Arms & Interventions

Axatilimab + Olaparib

A Bayesian Optimal Interval design will be used to establish the maximum tolerated dose of Axatilimab. Dose reduction and escalation will be per protocol. Participants will complete: * Baseline visit, tumor biopsy, and imaging * Imaging every 8 weeks * Window Phase: --Predetermined dose of Olaparib 2x daily, taken 12 hours apart for 14 days * Combination Treatment Phase: * Cycle 1 through Cycle 2: * Day 1 of 28 day cycle: Tumor biopsy * Days 1 and 15 of 28 day Cycle: Predetermined dose of Axalitimab 1x daily * Days 1 through 28 of 28 day cycle Predetermined dose of Olaparib 2x daily, 12 hours apart * Tumor biopsy after two weeks of Olaparib and at the end of Cycle 2 * Cycle 3 through End of Treatment: * Days 1 and 15 of 28 Day Cycle: Predetermined dose of Axalitimab 1x daily * Predetermined dose of Olaparib 2x daily, taken 12 hours apart * End of Treatment Visit with imaging * Follow Up: Every 6 months for 3 years.

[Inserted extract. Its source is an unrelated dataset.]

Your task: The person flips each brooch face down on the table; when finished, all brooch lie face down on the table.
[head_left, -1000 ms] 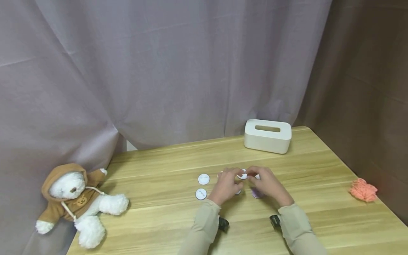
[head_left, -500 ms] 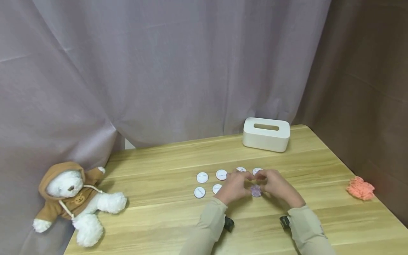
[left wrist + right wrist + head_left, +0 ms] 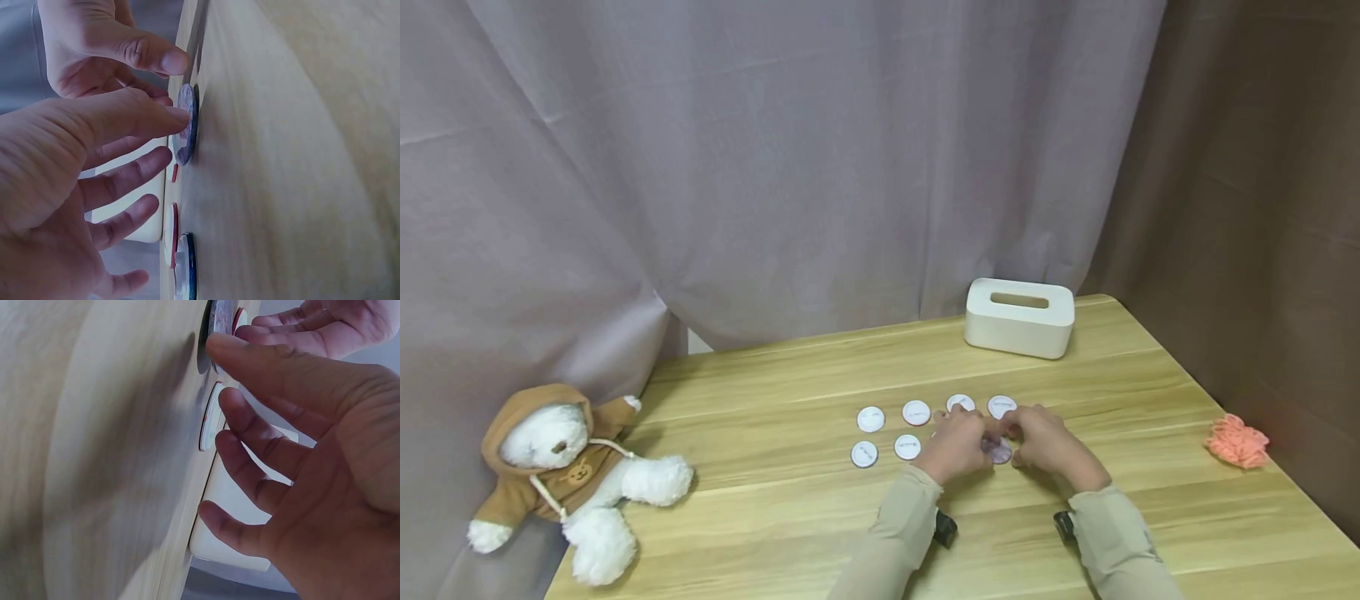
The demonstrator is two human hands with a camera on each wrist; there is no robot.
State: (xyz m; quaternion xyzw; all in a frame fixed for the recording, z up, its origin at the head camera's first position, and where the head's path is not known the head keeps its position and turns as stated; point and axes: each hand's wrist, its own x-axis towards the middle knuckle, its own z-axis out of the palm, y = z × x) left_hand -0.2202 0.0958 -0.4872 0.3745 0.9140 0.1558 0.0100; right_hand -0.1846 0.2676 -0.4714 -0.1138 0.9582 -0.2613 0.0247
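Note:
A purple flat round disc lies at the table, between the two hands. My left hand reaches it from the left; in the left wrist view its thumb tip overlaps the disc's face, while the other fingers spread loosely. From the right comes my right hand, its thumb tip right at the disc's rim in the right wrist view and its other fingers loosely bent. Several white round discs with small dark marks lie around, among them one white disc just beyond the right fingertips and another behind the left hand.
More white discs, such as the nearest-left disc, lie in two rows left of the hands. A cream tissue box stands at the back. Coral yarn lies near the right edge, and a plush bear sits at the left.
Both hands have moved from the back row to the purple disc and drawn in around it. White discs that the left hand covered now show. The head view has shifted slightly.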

Imaging will be every 10 weeks.

Intervention: Axatilimab

Axatilimab + Olaparib

Intervention: Olaparib

Outcomes

Primary Outcomes

Recommended Phase 2 Dose (RP2D)

Time Frame: Up to 4 weeks

If the MTD is identified as 3mg/kg, we will complete enrollment of 10 pts at the 1 mg/kg dose level, to determine if there is biological effectiveness (and clinical efficacy) at the lower dose level.

Maximum Tolerated Dose (MTD)

Time Frame: Up to 4 weeks

MTD is determined by Bayesian optimal interval (BOIN) design, where the target toxicity rate for the MTD is 0.25 and the maximum sample size is 20.